И пожалеет, пощадит, поимеет к ней сердце.
Он понимал, что и его могут арестовать. Внезапно, без вины. А потому обдумывал, как спасти этих двоих от расправы чекистов и санитаров, куда и как спрятать их от чужих, посторонних глаз. Как вернуть девчонок на нолю, миновав суд и осуждение многолетнего незаслуженного наказания, изломанной вконец участи.
Но что бы ни подсказывала фантазия, возможность вольной жизни для них не нашлась.
Доктор, к утру взвесив все, решился на единственно верное. И, приписав обеих работницами подсобного хозяйства психушки, придумал, как устроить жизнь и будущее девчонок. Окончательный разговор с ними о своей задумке решил провести после излечения девчат.
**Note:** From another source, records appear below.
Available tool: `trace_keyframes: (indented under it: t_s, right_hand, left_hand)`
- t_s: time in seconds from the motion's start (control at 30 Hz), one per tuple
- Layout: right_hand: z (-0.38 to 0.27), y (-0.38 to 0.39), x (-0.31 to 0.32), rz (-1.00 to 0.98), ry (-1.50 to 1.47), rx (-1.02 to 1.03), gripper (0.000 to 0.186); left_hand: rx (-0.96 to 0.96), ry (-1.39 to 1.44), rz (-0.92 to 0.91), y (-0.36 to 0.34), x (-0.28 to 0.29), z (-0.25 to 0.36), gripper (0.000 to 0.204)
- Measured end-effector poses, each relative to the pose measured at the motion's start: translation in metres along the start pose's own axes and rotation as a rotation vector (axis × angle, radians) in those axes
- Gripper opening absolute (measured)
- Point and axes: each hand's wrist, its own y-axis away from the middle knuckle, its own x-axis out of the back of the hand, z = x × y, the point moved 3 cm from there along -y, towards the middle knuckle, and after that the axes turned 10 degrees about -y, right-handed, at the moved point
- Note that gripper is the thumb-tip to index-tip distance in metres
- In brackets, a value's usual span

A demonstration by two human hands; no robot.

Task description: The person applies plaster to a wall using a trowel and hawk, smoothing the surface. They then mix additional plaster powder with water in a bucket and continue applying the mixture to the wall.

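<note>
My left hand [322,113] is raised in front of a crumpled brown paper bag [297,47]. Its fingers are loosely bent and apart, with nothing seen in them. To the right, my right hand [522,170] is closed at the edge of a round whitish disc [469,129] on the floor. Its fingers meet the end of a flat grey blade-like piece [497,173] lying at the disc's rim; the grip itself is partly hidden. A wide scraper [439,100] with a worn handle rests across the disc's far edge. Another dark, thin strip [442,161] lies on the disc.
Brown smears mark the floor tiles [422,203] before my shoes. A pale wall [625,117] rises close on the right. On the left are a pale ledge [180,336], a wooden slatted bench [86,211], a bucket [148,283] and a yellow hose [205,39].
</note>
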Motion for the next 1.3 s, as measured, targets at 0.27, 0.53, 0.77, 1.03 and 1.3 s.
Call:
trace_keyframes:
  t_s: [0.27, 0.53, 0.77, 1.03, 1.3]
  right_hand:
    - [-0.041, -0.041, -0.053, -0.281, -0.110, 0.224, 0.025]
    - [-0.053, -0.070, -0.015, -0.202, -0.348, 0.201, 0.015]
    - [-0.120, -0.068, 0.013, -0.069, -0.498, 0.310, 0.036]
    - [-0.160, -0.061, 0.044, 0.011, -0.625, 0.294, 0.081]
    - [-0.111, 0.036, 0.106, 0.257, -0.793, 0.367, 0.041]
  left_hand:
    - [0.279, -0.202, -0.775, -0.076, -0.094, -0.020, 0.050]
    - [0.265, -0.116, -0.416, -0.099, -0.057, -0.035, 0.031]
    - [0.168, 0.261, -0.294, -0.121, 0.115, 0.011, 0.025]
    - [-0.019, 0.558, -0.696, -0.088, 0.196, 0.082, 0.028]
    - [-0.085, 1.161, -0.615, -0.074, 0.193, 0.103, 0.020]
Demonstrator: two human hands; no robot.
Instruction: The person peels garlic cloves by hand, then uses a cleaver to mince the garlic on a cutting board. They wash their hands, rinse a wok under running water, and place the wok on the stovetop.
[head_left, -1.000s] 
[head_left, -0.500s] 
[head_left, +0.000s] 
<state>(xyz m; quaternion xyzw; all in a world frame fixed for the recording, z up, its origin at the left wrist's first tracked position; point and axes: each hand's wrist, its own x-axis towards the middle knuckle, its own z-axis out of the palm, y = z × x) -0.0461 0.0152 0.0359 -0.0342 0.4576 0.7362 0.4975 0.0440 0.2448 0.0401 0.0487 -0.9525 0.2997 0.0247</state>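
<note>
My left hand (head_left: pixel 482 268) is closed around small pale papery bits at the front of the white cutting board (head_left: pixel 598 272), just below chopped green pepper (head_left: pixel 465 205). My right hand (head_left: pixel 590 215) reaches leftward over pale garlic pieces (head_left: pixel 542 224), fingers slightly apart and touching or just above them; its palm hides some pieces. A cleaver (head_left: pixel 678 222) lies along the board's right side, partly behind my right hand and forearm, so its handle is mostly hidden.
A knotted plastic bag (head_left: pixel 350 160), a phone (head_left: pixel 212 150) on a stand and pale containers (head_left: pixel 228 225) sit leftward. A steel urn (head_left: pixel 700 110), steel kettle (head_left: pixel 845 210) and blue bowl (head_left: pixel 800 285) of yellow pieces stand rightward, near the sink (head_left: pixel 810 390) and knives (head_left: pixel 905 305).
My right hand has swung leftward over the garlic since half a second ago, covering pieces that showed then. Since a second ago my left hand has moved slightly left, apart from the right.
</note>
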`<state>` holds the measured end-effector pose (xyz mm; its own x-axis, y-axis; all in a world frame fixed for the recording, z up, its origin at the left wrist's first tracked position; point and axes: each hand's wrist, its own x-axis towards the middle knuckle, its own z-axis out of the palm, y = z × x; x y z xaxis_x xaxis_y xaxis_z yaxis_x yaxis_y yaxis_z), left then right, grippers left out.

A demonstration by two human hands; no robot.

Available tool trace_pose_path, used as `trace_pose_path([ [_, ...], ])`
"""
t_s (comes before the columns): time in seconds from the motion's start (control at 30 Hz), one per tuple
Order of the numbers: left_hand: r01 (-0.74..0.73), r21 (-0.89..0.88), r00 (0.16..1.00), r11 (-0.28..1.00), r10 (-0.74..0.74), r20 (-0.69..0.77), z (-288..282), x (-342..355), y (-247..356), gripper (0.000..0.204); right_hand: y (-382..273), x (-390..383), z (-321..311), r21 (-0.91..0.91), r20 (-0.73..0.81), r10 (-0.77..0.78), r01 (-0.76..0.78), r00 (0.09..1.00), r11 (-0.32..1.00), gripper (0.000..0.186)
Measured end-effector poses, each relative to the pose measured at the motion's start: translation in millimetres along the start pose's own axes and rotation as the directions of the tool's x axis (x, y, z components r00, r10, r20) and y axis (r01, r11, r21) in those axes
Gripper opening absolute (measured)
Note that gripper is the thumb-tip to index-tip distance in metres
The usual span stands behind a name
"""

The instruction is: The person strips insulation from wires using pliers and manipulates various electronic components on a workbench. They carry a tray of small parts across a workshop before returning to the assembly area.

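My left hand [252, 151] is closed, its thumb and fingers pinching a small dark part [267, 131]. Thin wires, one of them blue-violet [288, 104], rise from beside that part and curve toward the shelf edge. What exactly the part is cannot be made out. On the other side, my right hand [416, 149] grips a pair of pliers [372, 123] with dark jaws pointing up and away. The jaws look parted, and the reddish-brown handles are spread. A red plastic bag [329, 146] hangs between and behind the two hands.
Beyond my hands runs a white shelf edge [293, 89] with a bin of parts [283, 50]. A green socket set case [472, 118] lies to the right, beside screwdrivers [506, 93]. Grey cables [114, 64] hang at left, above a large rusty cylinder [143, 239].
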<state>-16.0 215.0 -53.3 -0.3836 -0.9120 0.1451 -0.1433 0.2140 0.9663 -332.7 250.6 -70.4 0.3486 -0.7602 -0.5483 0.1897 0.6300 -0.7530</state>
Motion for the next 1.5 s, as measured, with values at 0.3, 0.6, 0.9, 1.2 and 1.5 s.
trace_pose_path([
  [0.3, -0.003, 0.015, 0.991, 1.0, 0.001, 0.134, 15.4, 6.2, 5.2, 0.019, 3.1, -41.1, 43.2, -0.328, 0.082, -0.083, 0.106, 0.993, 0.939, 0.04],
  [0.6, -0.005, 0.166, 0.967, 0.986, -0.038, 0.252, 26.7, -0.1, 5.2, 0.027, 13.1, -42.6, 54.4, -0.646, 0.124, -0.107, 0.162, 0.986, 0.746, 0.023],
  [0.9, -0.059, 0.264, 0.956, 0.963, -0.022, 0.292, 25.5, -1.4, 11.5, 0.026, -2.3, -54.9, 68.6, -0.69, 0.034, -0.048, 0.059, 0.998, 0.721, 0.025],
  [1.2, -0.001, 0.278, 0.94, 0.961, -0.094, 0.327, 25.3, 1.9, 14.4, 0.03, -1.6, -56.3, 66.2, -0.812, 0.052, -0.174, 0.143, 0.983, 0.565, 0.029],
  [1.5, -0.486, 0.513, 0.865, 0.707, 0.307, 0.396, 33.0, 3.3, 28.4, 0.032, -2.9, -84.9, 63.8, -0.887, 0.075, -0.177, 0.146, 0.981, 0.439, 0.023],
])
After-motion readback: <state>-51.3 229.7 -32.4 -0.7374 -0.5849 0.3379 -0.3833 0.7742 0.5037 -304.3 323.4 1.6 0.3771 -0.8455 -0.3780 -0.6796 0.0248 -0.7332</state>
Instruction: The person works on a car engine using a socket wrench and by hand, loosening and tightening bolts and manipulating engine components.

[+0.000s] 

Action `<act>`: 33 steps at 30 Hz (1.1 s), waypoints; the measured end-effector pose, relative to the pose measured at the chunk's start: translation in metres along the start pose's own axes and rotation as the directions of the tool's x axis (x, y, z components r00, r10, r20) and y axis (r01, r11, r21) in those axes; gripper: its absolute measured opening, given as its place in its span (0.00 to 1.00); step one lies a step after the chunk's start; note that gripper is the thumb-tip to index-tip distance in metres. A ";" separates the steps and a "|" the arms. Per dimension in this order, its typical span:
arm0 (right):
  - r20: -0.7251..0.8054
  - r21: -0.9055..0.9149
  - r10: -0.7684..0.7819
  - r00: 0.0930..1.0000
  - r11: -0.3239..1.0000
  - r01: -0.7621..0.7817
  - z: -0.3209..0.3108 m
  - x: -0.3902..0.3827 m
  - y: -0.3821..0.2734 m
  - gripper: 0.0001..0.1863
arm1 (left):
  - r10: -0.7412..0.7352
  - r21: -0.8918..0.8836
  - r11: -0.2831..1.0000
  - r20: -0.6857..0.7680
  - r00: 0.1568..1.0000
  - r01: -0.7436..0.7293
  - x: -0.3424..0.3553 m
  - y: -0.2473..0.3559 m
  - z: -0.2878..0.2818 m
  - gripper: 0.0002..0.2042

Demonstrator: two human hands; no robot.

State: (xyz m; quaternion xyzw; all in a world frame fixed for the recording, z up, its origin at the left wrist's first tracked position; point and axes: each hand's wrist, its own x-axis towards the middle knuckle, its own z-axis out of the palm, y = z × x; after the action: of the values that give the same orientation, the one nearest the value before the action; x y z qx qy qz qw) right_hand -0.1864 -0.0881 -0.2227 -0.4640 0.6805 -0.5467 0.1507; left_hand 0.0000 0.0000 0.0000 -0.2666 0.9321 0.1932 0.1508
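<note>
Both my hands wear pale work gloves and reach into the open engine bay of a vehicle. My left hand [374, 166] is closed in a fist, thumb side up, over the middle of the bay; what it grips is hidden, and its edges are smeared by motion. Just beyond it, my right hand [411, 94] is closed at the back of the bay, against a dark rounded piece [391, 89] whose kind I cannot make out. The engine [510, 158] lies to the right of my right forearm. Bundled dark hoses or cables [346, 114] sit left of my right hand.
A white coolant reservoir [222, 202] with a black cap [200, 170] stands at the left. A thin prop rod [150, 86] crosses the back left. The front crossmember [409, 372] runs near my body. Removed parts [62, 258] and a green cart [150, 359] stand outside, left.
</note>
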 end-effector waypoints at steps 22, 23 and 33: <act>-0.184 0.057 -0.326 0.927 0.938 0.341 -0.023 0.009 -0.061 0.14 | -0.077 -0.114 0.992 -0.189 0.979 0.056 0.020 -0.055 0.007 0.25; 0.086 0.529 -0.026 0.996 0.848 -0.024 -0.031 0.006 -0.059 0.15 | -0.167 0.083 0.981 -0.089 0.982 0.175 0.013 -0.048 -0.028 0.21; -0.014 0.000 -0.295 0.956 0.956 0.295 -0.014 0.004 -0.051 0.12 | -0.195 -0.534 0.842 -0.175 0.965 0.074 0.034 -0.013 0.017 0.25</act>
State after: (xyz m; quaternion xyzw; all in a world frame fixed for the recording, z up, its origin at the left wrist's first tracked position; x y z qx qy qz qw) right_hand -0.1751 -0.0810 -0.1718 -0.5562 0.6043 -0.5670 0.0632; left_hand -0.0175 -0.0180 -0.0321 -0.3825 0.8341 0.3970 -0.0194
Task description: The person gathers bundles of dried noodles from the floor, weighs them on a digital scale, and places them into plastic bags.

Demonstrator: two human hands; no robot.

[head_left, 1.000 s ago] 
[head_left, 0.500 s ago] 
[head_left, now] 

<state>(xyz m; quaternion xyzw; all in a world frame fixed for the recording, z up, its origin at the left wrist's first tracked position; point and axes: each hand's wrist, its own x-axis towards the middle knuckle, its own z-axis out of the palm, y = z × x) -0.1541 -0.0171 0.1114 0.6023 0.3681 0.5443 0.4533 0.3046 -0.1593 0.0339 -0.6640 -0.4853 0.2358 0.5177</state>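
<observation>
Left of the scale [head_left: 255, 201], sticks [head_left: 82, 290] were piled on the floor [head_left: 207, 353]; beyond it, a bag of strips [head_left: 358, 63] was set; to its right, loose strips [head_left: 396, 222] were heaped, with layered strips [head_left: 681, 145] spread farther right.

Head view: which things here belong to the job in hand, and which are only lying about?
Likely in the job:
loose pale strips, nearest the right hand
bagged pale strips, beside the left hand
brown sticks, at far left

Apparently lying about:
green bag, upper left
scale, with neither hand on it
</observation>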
А лечение шло куда как медленнее, чем он предполагал.
Лишь через полгода Варя Пронина стала понемногу приходить в себя. Приступы ярости сократились. Сознание постепенно прояснялось, очищалась память.
Врач, как никто другой, понимал, что случившееся с нею произошло не только из-за диких побоев, а от перенесенного нервного перенапряжения. Стресс оказался непосильным и сломил натуру. Восстановить разрушенное всегда сложнее. Требуется много сил и терпения.
Не легче было и с Тонькой. Хотя с виду девушка казалась вполне здоровой, она часто замыкалась, часами сидела неподвижно, сосредоточенно думая о своем. Часто раздражалась. Очень чутко и беспокойно спала. Речь ее стала сумбурной, в ней нередко обрывалась последовательность темы. Да и состояние ее здоровья не радовало. И доктор решил поторопить события. На это у него было немало оснований. В последние дни участились непонятные проверки его отделения чекистами. Они совали свой нос всюду. Интересовались каждым больным, навязывали свое мнение и рекомендации. Требовали проведения экспертиз, своих методов проверок. И с подозрительностью, присущей отпетым негодяям, вслушивались в разговоры душевнобольных, всматривались в их лица, подозрительно поглядывали на врача…
И тот, не выдержав, отправил девчонок в крытой машине, под охраной санитаров, в глухую охраняемую деревушку, обеспечивающую психбольницу всеми продуктами.
Коротко поговорил с ними в палате перед самым отъездом. И, пожелав обеим всех возможных благ в этой жизни, сам проводил машину за ворота больницы.
В деревню девчонок привезли лишь поздней ночью.
В темном, сыром бараке копошились лохматые тени изможденных беспросветной работой и постоянным недоеданием женщин.